Para esse experimento ambicioso, cada quadro de “O Mágico de Oz” precisou ser separado em seus componentes – atores, cenários, pinturas foscas, etc. – e reconfigurado. A versão da Sphere tem apenas 77 minutos, em vez dos 102 originais, para um ritmo mais amigável ao público contemporâneo, mas também para excluir momentos difíceis de adaptar.
Com frequência, vemos uma silhueta fosca ao redor dos personagens, como a que vemos em atores filmados em greenscreens. Em outros casos, os fundos foram substituídos por completo.
A “câmera” quase não se move na versão da Sphere, e as performances são fixadas no meio de uma localização. Essa abordagem arruína minha piada favorita (o Cavalo de Outra Cor não muda mais de tonalidade), mas aproxima Dorothy e seus três companheiros, permitindo que os vejamos juntos na tela durante a maior parte de sua jornada.
Animadores humanos certamente teriam feito escolhas melhores sobre como esses membros fora da câmera (e personagens inteiros) deveriam aparecer quando se tornassem visíveis novamente. Mesmo assim, é impressionante que a IA seja capaz de analisar e extrapolar de forma tão convincente.
A resolução extremamente alta é inimiga dessa experiência, fazendo com que detalhes aleatórios (a flora de Munchkinland balançando em primeiro plano ou os pisos brilhantes da Cidade Esmeralda) desviem nossa atenção dos personagens. No entanto, os aspectos de realidade aumentada sugerem que o céu é o limite em termos de criatividade na reimaginação de filmes clássicos.

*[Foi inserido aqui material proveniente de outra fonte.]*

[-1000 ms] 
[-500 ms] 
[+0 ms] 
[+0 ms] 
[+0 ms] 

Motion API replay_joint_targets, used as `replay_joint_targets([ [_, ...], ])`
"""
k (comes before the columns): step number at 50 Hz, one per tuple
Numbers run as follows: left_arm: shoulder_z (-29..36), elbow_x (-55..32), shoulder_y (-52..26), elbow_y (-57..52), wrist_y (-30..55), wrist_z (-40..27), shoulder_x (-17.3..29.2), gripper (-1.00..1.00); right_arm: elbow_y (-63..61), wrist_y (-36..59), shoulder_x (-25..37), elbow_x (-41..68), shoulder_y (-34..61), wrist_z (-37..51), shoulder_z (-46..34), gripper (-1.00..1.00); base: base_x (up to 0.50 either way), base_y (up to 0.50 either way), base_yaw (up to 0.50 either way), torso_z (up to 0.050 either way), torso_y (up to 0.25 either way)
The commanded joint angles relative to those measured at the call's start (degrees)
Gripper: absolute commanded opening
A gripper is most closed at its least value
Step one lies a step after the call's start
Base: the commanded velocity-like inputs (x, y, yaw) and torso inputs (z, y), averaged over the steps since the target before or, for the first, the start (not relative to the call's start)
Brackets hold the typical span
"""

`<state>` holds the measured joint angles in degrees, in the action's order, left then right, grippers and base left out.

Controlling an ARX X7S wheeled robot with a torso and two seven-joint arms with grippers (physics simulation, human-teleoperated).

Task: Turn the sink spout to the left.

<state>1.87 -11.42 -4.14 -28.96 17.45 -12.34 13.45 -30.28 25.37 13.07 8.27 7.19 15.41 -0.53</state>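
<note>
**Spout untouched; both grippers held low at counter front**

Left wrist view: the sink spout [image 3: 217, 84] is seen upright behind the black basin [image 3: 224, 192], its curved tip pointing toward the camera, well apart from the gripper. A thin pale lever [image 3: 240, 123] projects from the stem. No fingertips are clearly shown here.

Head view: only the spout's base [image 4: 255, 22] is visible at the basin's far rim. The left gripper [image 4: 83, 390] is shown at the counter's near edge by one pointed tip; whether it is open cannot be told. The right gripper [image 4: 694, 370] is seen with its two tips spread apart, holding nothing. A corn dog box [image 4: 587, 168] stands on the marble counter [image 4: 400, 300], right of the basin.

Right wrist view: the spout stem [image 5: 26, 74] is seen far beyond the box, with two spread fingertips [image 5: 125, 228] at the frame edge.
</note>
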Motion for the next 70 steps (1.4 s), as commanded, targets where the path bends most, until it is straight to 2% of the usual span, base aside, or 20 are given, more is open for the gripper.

A maior emoção aqui vem durante o tornado que precede a chegada de Dorothy a Oz, com ventiladores enormes soprando vento, fumaça e folhas de papel no ar. Quando todos os assentos da sala tremem com a primeira aparição da Bruxa Má, parece que a história está acontecendo conosco.
Fleming teria aprovado essas acrobacias? Certamente ele adoraria a forma como a Sphere consegue nevar dentro da sala durante a cena das papoulas ou como colunas de fogo explodem dos dois lados da cabeça flutuante do Mágico (o raro elemento renderizado completamente do zero).
Mas duvido que os atores ficassem entusiasmados em ver as escolhas que fizeram em cena questionadas – ou completamente inventadas – pela IA. Ao sair da sala, lâmpadas verdes estrategicamente posicionadas fazem com que as escadas rolantes em zigue-zague brilhem como rampas dentro da Cidade Esmeralda. E no lobby, os convidados podem pedir a um homem escondido atrás da cortina para realizar seus desejos.
Uma mulher ousada pediu “um novo presidente”, ao que a cabeça careca e bulbosa do Mágico respondeu diplomaticamente: “Não gostamos de ser divisivos aqui na Sphere”. Mas isso não poderia estar mais longe da verdade, enquanto Dolan e companhia estiverem usando tecnologias controversas para mexer com filmes amados.
Será que essa é a melhor forma de “revitalizar” clássicos do cinema, ou a inteligência artificial está nos levando por um caminho obscuro, onde a nostalgia se perde em meio a efeitos visuais duvidosos?